Posted by: JustClerk | Dec 10, 2007 11:05:07 AM

I am surprised and kind of saddened that no one took Ginsburg to task for acknowledging at one turn that the Court doesn't infer Congressional intent from silence but at the next turn doing exactly that.

Posted by: Steve | Dec 10, 2007 11:15:39 AM

The Court said that the Guidelines already were advisory and the various Courts of Appeal basically refused to implement the decision. What part of advisory is so difficult to understand for these learned appellate court judges?

Posted by: william | Dec 10, 2007 12:38:18 PM

The anonymous author of the first comment above writes, "There is nary a mention of the jury in his proposal. Has Thomas abandoned the Apprendi revolution?"

How about this? "In my view, this violation was more suitably remedied by requiring any such [sentence-enhancing] facts to be submitted to the jury."

Posted by: Kent Scheidegger | Dec 10, 2007 12:55:49 PM


they have trouble with "dvis." "a" and "ory" they can comprehend.

Posted by: joel | Dec 10, 2007 1:27:57 PM


Yeah, but then he goes on to say he would have affirmed because the judge sentenced outside the Guidelines range, despite the constitutional infirmity that would create.

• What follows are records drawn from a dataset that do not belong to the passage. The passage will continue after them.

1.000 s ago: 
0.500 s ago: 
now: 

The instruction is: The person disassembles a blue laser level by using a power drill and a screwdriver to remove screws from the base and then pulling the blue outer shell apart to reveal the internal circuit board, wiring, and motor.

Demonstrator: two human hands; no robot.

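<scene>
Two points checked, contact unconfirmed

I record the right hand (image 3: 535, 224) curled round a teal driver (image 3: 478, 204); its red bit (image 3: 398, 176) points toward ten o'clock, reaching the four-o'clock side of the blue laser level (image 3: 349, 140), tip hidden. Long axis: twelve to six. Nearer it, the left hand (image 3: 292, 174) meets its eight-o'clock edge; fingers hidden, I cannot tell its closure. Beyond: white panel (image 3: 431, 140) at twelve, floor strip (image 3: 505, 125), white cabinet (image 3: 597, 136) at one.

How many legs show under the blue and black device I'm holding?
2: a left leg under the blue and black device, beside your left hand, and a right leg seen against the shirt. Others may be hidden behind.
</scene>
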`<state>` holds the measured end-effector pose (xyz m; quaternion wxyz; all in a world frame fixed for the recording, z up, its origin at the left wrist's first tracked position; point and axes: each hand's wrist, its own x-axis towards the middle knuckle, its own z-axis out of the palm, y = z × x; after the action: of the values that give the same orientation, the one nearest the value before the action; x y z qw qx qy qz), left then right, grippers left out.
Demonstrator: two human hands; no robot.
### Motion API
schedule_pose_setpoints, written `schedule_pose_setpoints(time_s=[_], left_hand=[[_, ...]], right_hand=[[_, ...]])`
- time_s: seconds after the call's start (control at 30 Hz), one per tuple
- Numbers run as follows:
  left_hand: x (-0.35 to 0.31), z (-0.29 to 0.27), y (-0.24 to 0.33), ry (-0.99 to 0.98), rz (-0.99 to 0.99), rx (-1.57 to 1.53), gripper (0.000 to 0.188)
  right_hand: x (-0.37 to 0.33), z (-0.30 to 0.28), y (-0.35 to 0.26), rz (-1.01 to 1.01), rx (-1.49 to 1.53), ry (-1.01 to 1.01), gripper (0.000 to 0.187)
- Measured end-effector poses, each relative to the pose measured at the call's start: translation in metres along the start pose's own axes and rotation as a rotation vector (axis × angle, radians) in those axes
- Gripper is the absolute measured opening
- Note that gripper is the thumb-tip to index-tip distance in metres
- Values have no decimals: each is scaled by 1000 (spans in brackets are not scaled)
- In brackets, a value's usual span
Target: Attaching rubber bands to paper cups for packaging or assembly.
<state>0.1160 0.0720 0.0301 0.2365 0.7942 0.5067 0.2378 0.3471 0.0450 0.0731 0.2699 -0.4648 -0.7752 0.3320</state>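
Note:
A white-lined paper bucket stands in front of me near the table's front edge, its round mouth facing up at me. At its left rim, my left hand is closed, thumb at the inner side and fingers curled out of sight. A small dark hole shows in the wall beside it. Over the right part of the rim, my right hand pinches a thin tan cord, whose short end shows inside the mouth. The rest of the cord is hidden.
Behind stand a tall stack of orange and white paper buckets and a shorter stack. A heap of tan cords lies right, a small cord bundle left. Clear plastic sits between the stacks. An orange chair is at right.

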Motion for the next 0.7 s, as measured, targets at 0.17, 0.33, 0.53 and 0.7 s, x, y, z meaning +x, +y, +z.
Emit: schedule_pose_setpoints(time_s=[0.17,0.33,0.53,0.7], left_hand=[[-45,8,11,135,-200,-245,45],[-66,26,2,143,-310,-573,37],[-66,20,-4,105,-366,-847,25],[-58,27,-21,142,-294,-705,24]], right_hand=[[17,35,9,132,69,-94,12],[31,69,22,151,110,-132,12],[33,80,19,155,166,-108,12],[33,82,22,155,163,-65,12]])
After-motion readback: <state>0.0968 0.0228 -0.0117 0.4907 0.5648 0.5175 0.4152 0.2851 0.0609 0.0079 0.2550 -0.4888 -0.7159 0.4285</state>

Posted by: | Dec 10, 2007 1:49:18 PM

He thus would have reversed because the judge should not have sentenced outside the guidelines range. But I think it is clear from the context that he would have had that range determined by applying only those facts that are admitted by the defendant or found by a jury. In other words he would reverse post-Booker sentences beause he disagrees with the Booker regime

Posted by: joel | Dec 10, 2007 2:43:56 PM

Kent & Joel,

Though I understand the intellectual point you are making, I don't think it applies in this case. If Kimbrough had been found to have had powder cocaine, his Guidelines range would have been 97-106 months. The range for crack was 228-270 months. Kimbrough was sentenced to 180 months. This is higher than 106 months, and can only be explained by the "fact" of crack. That is a judicial finding that put the sentence above the statutory maximum as defined by Blakely & constitutional Booker (106 mo.). So why did Thomas dissent unless he has abandoned the cause?

Posted by: | Dec 10, 2007 3:19:39 PM

Well... I think Thomas's closing was just a little sloppy -- he should have said that the the judge made two errors: using judicial fact finding to boost the sentence and then going below a mandatory guideline regime. In light of the mandatory minimum, these two errors may have canceled each other out (the unenhanced range was less than the mandatory minimums) so perhaps he should have voted to uphold the district court. Nonetheless, his explicit reference to the jury as the proper fact-finder leads me to think he remains a solid part of the Apprendi majority, particularly in the absence of any stronger evidence that he has abandoned it. Thomas is never one to avoid (dramatically, tearfully) acknowledging a mistake (see Apprendi concurrence, concurrence in Shepard, and in James, and *sigh* in this case). So if he were recanting Apprendi, I think he would let us know in clearer terms.

Posted by: joel | Dec 10, 2007 4:01:56 PM

Ah, joel, you are correct. I forgot about the mandatory minimum. Thanks.